Give the data a second time, exactly and in full.

_ _ _

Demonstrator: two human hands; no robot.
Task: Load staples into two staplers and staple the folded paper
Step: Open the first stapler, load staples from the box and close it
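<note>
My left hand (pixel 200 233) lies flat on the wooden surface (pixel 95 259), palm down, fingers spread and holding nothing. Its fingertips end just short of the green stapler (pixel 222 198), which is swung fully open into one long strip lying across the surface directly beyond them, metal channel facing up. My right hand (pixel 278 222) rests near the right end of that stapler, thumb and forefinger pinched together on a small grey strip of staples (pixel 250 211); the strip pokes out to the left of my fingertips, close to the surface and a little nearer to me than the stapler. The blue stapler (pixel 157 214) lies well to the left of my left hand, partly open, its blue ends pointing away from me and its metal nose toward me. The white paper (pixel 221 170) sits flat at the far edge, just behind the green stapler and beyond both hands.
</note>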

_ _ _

◆ Task answer:
Demonstrator: two human hands; no robot.
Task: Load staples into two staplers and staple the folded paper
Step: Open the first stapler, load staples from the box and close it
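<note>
My left hand (pixel 200 233) lies flat on the wooden surface (pixel 95 259), palm down, fingers spread and holding nothing. Its fingertips end just short of the green stapler (pixel 222 198), which is swung fully open into one long strip lying across the surface directly beyond them, metal channel facing up. My right hand (pixel 278 222) rests near the right end of that stapler, thumb and forefinger pinched together on a small grey strip of staples (pixel 250 211); the strip pokes out to the left of my fingertips, close to the surface and a little nearer to me than the stapler. The blue stapler (pixel 157 214) lies well to the left of my left hand, partly open, its blue ends pointing away from me and its metal nose toward me. The white paper (pixel 221 170) sits flat at the far edge, just behind the green stapler and beyond both hands.
</note>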

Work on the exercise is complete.